The October AUSA Annual Meeting offered, as always, an opportunity to hear some direct observations and expressions of concern by today’s Army leaders. I was particularly interested in subjects that bore relevance to the concerns I wrote about in the recent past ("What to Hope For," ARMY, September 2002, and "Expending the Force," ARMY, November 2002).
In furtherance of those concerns I noted the following: Every senior leader spoke of his pride, confidence and conviction that today’s Army is without peer in today’s world and that it has the vision, the understanding and the promise of technology that can sustain its dominance for the foreseeable future. But none of what I heard relieved me of the concerns expressed earlier.
Many speakers noted that "today" we have more than 180,000 soldiers deployed in more than 80 countries around the world. Given that this deployment has become "normal" in the last few years it is apparent that a prima facie case for an endstrength of 540,000 already exists. No speaker advanced that number, indeed none expressed publicly a need for a specific endstrength increase even though citing the difficulties of maintaining today’s operational tempo and personnel tempo. One speaker, in answer to a question, did acknowledge that today’s requirements are being sustained by the resources of five divisions and that if we apply the standard "one deployed, one training to go and one recovering," we ought to have 15 divisions in the active force. But sustainment of our current commitments into the indefinite future was not a subject addressed in any presentation of which I am aware.
No speaker, either, addressed the looming demands of military operations against Iraq. I would not presume to predict what these might be, but I can observe that they are over and above the bulk of the 180,000 already committed. Only by calculating (hoping?) that an Iraqi campaign will be completed in days, or at most a very few weeks, can we contemplate accomplishing the task with forces in being.
Once again, I have complete confidence in today’s Army against any adversary. But when we begin to expend it we must have the force development and force management measures in being to assure sustainment of its prowess.

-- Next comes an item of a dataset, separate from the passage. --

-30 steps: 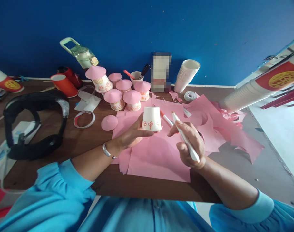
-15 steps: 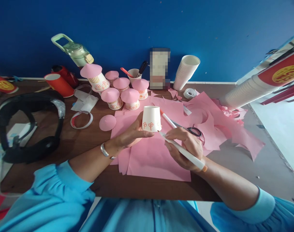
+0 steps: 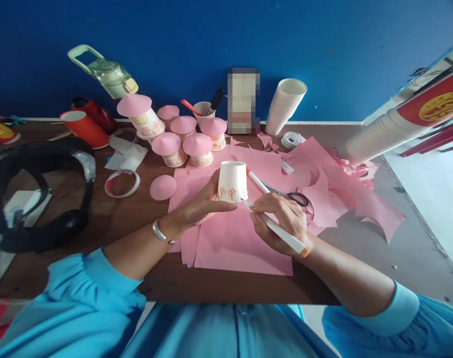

There is, in addition, the moral responsibility of providing those committed to combat with the best training, leadership and resource commitment that we can afford. Maj. Gen. Guy Meloy’s article, "General Ridgway’s Personnel Management Policy" (ARMY, November 2002), is a splendid advocacy of the value of a pretrained organization and a stable chain of command on its combat effectiveness. Not all divisions were able to adopt the Ridgway policies, but their effect is even apparent today if one attends an 82nd Airborne reunion of its World War II veterans. We have units in the field today that have every promise of being as good as or better than those earlier formations, but sustaining that excellence demands advance attention.
The 82nd Division trained for almost two years before it was committed to the Sicily invasion and then it fought until the end of World War II with most of the leaders and most of the soldiers it began with in 1941. Contrasting that experience with any Vietnam War division provides an immediate revelation of force management requirements and the benefits of longer-term planning and preparation. Somehow we have to convince the Defense Department and Congress that our long-term interests demand some short-term commitments. The first of these is an adequate endstrength increase followed by the time to train individual soldiers in the squads, platoons, sections and A teams in which they will go to war. We are, after all, on our own timetable. The Gulf War, not World War II or Korea, should be the model for preparing to do this job, and sustaining the effort for the long term should have a high priority.
GEN. FREDERICK J. KROESEN, USA Ret., is a former commander in chief of U.S. Army Europe and a senior fellow of AUSA’s Institute of Land Warfare.